“Jew-tachment Parenting” - The Shabbat Meal
Ever since my wife and I became parents just over 10 years ago, we decided we were going to adopt the model of “Attachment Parenting”. The best description I have for attachment parenting is a parenting model where the family functions as one organic unit, and keeps kids and parents together, in a healthy way, as an ideal not just out of necessity.
The model my wife and I adopted involves us supporting long term breastfeeding, holding our kids with slings, ergos and the good ol’-fashioned holding them in your arms, co-sleeping and spending a lot of time together. Some families who believe in attachment parenting go a step further and implement home-school as well. Attachment parenting is the antithesis of leaving your child at 3 - 6 months to go to work, while leaving your child at an infantry, or ma’on. Our belief is that a kid can start attending a framework outside of the family setting, whether it be a school, infantry, camp or other, when they are ready emotionally and psychologically to spend significant time outside of the home.
In short, the focus of attachment parenting is to parent focused on the child’s own development and not according to the parent’s personal convenience. This model has many challenges, specifically when there are conflicts between the values of attachment parenting to keeping Halacha.
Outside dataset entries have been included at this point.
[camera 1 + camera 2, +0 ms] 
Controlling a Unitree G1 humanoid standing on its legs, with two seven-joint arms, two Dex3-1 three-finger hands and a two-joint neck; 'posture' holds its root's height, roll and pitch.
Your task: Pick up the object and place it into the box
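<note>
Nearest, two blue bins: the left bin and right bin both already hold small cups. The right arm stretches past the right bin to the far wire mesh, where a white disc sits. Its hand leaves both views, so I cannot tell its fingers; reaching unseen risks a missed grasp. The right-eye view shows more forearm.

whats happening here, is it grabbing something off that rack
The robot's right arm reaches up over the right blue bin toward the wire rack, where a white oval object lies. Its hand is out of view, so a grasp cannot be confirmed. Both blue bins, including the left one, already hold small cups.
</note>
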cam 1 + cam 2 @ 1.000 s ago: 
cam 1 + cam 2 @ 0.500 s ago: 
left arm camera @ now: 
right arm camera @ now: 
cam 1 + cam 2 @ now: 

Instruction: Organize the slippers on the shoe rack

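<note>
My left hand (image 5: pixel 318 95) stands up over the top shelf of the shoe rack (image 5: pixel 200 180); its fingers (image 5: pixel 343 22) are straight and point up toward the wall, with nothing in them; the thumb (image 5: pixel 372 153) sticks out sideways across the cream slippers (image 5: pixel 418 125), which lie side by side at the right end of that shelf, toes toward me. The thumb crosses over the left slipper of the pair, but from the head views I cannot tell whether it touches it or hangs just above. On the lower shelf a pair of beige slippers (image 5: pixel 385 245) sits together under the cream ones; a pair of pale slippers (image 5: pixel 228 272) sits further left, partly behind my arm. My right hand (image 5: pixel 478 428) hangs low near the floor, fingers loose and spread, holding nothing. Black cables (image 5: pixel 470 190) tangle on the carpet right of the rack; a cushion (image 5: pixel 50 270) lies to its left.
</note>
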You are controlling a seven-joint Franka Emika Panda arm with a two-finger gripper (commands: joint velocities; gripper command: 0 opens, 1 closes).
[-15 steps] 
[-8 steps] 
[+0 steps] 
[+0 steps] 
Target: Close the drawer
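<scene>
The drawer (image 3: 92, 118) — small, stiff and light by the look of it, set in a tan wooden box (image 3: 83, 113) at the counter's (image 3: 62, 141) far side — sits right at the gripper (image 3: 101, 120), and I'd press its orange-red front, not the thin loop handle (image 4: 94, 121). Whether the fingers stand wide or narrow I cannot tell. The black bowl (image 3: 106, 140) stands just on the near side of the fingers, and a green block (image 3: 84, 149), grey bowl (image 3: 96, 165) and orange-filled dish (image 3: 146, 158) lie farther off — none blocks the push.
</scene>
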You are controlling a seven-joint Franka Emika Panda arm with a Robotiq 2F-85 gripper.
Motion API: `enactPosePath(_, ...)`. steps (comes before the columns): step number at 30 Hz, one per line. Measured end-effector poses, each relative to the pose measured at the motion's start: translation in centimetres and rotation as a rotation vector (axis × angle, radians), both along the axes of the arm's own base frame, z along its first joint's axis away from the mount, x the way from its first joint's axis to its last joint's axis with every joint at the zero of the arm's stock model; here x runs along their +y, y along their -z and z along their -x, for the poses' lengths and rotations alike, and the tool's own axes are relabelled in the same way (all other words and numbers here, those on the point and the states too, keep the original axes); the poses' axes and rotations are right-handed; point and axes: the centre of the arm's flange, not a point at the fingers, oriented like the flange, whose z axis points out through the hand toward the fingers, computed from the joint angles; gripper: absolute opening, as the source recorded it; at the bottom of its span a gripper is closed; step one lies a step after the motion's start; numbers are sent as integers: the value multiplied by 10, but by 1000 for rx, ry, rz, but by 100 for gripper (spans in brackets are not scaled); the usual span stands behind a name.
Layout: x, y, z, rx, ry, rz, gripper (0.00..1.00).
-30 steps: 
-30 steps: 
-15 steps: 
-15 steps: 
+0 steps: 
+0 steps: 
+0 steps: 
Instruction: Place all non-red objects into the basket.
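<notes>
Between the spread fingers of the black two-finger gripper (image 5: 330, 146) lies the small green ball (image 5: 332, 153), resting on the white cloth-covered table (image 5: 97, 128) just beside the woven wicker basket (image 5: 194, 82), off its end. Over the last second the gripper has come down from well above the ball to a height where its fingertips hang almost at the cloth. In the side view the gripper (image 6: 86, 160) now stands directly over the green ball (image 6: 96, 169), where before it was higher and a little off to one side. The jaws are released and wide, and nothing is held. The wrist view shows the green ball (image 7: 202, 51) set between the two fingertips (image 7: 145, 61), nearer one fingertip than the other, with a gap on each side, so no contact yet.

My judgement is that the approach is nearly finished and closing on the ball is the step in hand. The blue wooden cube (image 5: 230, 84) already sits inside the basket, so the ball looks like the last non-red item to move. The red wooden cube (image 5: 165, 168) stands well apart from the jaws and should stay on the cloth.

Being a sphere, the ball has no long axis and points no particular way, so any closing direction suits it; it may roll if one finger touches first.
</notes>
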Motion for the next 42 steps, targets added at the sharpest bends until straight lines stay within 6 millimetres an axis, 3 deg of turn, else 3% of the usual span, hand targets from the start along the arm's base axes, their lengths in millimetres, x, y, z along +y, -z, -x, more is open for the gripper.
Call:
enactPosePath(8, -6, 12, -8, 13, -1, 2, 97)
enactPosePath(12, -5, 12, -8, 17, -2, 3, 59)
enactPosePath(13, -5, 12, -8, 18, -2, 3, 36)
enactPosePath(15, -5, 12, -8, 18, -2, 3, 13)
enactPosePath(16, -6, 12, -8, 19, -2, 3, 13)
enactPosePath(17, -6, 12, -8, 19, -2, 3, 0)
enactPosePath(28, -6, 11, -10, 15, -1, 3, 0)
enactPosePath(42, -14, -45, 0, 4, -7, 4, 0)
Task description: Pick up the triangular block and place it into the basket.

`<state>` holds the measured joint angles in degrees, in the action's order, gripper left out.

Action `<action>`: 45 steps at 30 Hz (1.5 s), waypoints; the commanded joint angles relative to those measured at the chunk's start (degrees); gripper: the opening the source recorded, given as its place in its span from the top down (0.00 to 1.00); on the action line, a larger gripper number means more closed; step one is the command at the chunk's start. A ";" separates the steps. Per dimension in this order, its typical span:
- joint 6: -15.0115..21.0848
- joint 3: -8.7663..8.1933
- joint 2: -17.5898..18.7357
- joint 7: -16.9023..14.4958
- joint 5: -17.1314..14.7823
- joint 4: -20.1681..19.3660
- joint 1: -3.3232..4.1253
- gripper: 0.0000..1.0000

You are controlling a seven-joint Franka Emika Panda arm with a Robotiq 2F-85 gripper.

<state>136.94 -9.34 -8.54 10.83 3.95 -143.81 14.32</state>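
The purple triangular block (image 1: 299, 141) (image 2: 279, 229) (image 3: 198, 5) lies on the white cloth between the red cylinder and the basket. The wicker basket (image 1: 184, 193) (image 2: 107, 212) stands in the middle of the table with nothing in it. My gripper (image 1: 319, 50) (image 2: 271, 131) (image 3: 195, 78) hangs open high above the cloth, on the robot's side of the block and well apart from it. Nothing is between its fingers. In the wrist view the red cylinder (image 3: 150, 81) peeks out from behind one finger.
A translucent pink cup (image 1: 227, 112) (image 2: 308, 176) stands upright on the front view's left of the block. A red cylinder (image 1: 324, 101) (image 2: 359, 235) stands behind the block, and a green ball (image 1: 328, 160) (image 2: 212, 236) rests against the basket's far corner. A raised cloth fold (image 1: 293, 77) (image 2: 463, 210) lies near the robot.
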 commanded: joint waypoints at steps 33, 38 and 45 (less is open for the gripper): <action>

Whether you agree with this model or do not, is not the focus of this article, nor is this article’s purpose to criticize other parenting models. To each his/her own! Rather, the question that my wife and I have always grappled with is how can we keep Halacha appropriately while still maintaining the values of attachment parenting? What sacrifices do we need to make, on either end, in order to maintain our family balance, impart educational values on our children, and still keep Halacha authentically?
Challenge #1: The Shabbat Meal
Bedtime. It is the greatest blessing and the greatest curse of parenting! What parent doesn’t have “War stories” about their kids’ bedtime? Whether it be incessant back-and-forth struggle to put kids to bed, how to get kids to sleep in THEIR OWN BEDS, night waking, teeth brushing, how many (if at all) bedime stories to tell, and the list goes on. The most critical aspect of bedtime is the timing of it. Generally, in most North American families who are strict about bedtime, children under the age of 7 are usually asleep by 7pm. Assuming this is the general time kids are asleep, this presents a unique challenge for Shabbat meal - specifically on Friday night. How can a family have a meaningful Shabbat meal, creating a long-lasting positive memory for the children while still respecting the bedtime routine? What needs to be sacrificed? How can a family achieve all three goals?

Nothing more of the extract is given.